Padahal KH. Ahmad Dahlan, dalam tafsir
Gerakannya, beyond the teks (lebih dari sekedar teks), bahkan meniru (bukan
berarti tasabuh) cara-cara/metologi Kristen dan Belanda, baik dalam berdakwah
atau mengelola pendidikan. Termasuk kenapa kemudian, Muhammadiyah mendirikan
Majelis Tarjih (Interpretatif), karena meneguhkan eksistensi Muhammadiyah
sebagai Gerakan Tadjid yang mengedepankan
rasio, metode serta menolak segala bentuk taqlid.

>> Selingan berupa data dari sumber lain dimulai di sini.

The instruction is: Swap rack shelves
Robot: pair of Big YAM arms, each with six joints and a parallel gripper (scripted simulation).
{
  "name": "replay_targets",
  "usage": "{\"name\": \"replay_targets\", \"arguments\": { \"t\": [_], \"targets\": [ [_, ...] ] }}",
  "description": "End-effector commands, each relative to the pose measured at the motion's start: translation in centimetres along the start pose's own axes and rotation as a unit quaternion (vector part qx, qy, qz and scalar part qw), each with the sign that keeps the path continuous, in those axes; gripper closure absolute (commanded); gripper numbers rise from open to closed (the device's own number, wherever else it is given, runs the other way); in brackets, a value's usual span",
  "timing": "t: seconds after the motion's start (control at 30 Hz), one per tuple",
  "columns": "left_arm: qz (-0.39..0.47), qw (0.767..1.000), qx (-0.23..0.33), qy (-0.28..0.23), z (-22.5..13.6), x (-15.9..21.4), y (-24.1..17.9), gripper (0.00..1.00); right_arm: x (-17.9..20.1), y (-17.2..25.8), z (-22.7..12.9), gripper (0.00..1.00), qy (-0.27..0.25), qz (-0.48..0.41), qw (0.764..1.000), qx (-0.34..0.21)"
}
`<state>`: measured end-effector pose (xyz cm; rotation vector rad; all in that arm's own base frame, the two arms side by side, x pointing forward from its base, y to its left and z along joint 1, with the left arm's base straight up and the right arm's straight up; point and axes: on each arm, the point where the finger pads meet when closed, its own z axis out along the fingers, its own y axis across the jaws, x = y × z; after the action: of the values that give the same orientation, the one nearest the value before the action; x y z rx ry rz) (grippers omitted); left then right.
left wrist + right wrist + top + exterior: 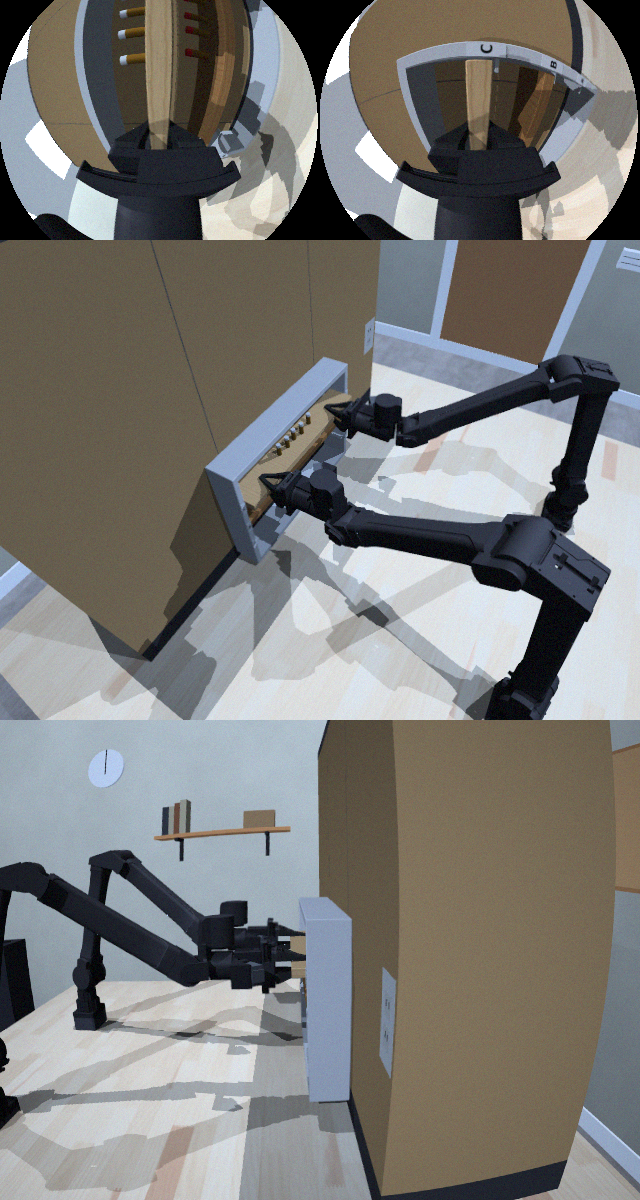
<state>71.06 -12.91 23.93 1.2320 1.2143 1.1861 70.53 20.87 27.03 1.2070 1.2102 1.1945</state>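
Left arm (423, 537) (162, 893) and right arm (480, 399) (113, 922) both reach out same way, side by side, well apart. Elbows bent, up high. Lower parts slope down to wrists. Both wrists about level. Left gripper (264, 483) (297, 939) (159, 126) and right gripper (330, 415) (298, 964) (478, 121) point straight ahead. Fingers one above other, pinched tight, small gap between. Both grippers at about same height.
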Motion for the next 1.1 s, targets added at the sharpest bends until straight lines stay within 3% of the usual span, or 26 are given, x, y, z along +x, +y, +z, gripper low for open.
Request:
{"name": "replay_targets", "arguments": {
  "t": [0.0, 0.8, 0.97, 1.07],
  "targets": [
    [0.001, 0.999, -0.05, 0.001, 3.2, 0.2, 5.7, 0.88, 0.6, 4.8, 3.2, 0.88, 0.0, 0.016, 0.999, -0.043],
    [0.002, 0.999, -0.05, 0.001, 5.1, 0.2, 5.3, 0.88, 0.6, 4.3, 5.1, 0.88, 0.0, 0.017, 0.999, -0.042],
    [-0.001, 1.0, -0.02, -0.001, 3.2, -0.1, 1.6, 0.88, 0.3, 1.7, 3.2, 0.88, 0.001, 0.008, 1.0, -0.02],
    [-0.001, 1.0, -0.02, -0.001, 3.2, -0.1, 1.6, 0.54, 0.3, 1.7, 3.2, 0.54, 0.001, 0.008, 1.0, -0.02]
  ]
}}
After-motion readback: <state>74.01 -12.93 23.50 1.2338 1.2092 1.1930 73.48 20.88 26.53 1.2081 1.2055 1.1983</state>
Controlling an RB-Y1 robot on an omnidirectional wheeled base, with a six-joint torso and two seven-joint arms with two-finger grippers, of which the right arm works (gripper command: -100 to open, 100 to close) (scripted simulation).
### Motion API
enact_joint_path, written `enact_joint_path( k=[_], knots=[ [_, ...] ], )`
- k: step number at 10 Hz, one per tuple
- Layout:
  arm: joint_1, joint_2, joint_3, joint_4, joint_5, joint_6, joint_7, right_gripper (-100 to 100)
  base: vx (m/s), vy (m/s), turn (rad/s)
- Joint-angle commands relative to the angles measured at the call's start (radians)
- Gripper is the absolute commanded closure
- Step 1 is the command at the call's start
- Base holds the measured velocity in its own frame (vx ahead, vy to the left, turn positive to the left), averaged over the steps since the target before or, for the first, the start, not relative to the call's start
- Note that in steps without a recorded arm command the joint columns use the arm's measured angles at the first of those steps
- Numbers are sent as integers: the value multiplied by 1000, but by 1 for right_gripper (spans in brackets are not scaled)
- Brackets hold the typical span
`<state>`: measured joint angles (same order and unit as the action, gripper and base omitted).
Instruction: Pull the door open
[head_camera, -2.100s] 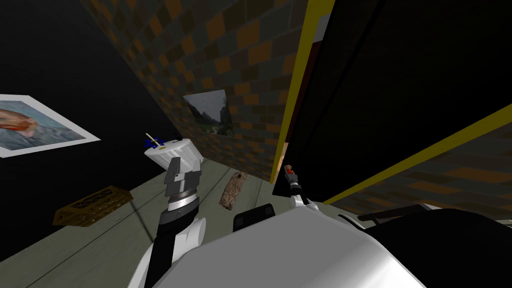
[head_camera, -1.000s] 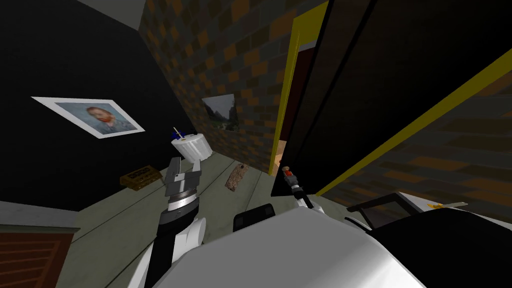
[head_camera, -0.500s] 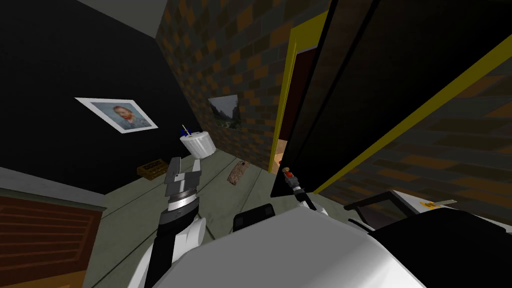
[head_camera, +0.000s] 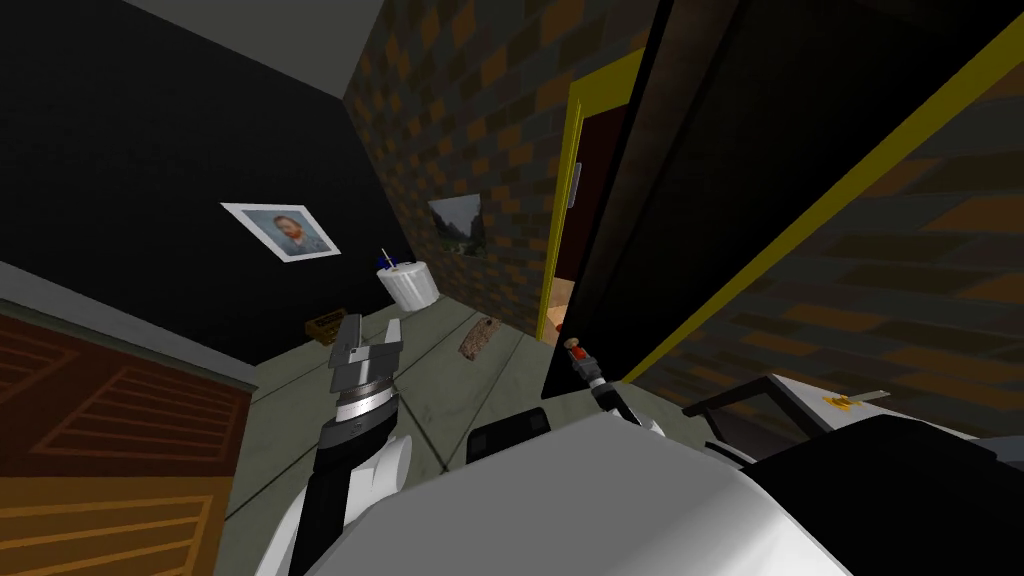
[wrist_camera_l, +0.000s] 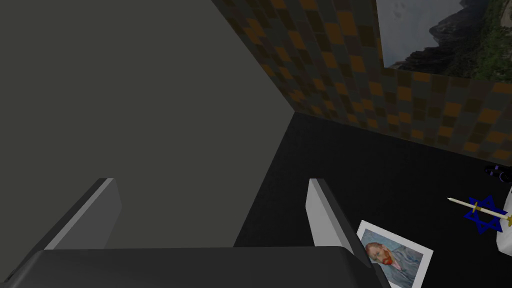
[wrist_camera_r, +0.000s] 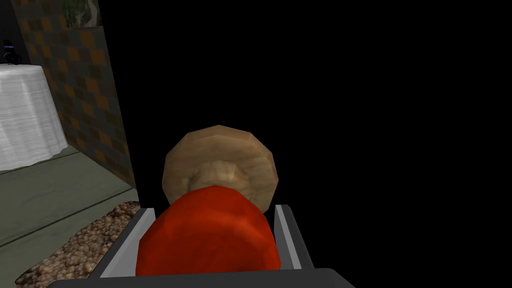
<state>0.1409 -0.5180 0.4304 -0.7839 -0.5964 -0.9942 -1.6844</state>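
Because the door (head_camera: 700, 200) opens toward me, my right claw (wrist_camera_r: 212, 210) clamps its red knob (wrist_camera_r: 205, 245) while my left claw (head_camera: 371, 327) hangs wide.

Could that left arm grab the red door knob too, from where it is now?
Probably not. The right claw is shut on the red knob, gripping both its sides, so little is left to grab. The left claw hangs open above the floor, off to the side of the door.
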Motion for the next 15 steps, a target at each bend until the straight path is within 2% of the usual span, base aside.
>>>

Namun, sekarang agaknya terbalik,
anak-anak NU perlahan-lahan menjadi “Muhammadiyah”, namun anak-anak
Muhammadiyah justru bergerak menjadi “NU”. Kecuali (dan itu pasti) dalam fiqh
ibadah. Kalau soal ibadah, memang tak pernah ada lagi perdebatan. (*)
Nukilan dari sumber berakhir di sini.